Why Perfume May Hold the Key to Mass Producing Green Hydrogen

Researchers working on the Horizon Europe-funded GH2 project believe that perfume may hold the key to producing green hydrogen in a way that is both economically and environmentally sustainable.

The International Energy Authority estimates that the global hydrogen industry emits 830 million tonnes of CO2 each year, a tonnage equivalent to the combined emissions of the United Kingdom and Indonesia.

Although scientists have devised several means of producing green hydrogen, the costs associated with manufacturing the gas at scale using sustainable energy sources remain stubbornly high.

A recent Bloomberg report put the cost of producing a kilogramme of green hydrogen between $4.5-$12. By way of comparison, grey hydrogen, where natural gas is used to split water into its constituent parts, hydrogen and oxygen, costs between $0.98-$2.93 per kg.

This is where the GH2 project steps in. The project seeks to produce green hydrogen alongside valuable chemicals that can be used in multiple everyday products, including perfume.

In an article published in ACS Catalysis, researchers working on the GH2 project published findings from an experiment in which they employed solar energy to convert ethanol into green hydrogen and 1,1-diethoxyethane (acetal) a core ingredient in the manufacturing of perfume and pharmaceuticals.

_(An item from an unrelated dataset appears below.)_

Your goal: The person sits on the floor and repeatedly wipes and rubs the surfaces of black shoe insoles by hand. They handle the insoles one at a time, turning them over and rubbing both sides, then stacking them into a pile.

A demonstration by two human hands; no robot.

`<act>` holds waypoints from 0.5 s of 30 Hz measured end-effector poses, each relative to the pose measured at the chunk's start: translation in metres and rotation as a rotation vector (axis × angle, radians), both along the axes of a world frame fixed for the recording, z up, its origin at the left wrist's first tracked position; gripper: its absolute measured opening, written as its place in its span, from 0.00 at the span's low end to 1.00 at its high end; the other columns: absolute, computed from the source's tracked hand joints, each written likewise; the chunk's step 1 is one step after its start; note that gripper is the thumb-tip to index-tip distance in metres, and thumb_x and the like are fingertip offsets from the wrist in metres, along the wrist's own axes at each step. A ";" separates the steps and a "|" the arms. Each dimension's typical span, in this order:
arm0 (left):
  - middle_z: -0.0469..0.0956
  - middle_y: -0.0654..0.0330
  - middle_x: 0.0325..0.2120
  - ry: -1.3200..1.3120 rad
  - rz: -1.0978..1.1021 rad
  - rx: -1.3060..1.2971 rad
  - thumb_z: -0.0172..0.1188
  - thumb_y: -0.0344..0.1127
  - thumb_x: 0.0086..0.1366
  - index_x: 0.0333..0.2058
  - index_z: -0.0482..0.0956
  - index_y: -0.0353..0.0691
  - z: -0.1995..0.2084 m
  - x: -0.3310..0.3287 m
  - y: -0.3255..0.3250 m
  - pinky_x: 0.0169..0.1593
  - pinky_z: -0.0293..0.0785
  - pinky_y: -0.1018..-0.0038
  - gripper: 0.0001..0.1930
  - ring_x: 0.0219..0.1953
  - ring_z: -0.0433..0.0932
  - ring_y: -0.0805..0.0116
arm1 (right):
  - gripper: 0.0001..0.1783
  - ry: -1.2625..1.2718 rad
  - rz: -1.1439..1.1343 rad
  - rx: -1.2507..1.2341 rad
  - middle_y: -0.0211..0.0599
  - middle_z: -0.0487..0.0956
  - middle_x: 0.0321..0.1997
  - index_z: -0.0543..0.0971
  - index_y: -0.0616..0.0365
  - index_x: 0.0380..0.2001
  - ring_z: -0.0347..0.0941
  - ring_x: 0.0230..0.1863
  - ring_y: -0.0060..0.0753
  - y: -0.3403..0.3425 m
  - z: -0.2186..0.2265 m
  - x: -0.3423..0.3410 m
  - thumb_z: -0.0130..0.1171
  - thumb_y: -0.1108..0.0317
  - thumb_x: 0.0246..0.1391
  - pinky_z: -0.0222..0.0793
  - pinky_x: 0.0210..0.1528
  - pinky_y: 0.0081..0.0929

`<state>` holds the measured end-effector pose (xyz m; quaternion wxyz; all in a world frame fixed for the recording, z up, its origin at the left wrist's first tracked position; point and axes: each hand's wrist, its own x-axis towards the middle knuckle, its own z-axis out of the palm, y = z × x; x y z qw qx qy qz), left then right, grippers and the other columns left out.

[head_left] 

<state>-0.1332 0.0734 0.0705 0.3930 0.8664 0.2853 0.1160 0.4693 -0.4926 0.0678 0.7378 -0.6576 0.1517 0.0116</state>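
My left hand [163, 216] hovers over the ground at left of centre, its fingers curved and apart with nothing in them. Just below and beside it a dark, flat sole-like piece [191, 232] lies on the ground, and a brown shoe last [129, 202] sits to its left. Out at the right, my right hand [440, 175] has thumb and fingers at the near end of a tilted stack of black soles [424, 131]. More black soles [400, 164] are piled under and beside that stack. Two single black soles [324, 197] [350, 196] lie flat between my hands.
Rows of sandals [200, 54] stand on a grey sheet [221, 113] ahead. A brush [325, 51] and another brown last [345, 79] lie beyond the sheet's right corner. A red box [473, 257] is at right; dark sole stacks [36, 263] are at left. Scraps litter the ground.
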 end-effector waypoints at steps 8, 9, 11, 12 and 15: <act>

Dr Vitaliy Shvalagin from the Max Planck Institute of Colloids and Interfaces believes their research could increase the economic viability of manufacturing green hydrogen in future.

“Although green hydrogen is relatively easy to manufacture, its production costs are substantially higher than those employed to generate H2 using fossil fuels”.

“As such, the challenge we face is both scientific and economic”.

“To overcome that hurdle, the GH2 project is seeking to lower the cost of producing green hydrogen by manufacturing it alongside valuable chemicals like acetal which can be sold to offset manufacturing costs”.

“In our most recent experiments, we used solar energy and advanced carbon nitride photocatalyst to produce green hydrogen and acetal from ethanol”.

“From an economic perspective, our ability to produce green hydrogen and acetal is hugely important as the latter is used as a starting compound in the perfumery and pharmaceutical industries, and can be employed as an additive to diesel fuel”.

Given that the global fragrances market is projected to generate a revenue of $60.13bn in 2024, the research team have identified a lucrative market to supply with acetal.

In a previous study, Dr Shvalagin and his team estimated that they could manufacture 72 litres of acetal and one kilogram of green hydrogen from 87 litres of ethanol. 

While the monetary impact of their current research is limited, Dr Shvalagin suggests that the simultaneous production of green hydrogen alongside valuable C2+ chemicals, such as acetal or acetaldehyde, can offset the cost of producing green hydrogen. 

“Acetal is used across many industries. Most of us encounter it in food, textiles, photography and rubber”.

“If we’re successful, future green hydrogen producers could also become manufacturers of C2+ chemicals”.

“Imagine a hydrogen production facility delivering outputs to an array of clients ranging from energy companies to Dior, that is what we’re thinking about here”.

“As a result, our project has the potential to impact numerous sectors, promote job creation and advance environmental sustainability”.

Now in its final year, the GH2 project is progressing toward developing a novel production process that reduces the environmental and financial costs associated with producing green hydrogen.

Researchers anticipate that the modules and workflows they develop will create crossover applications across multiple sectors, including the automotive, chemical and fertiliser industries, where the technologies developed by the project will have practical applications.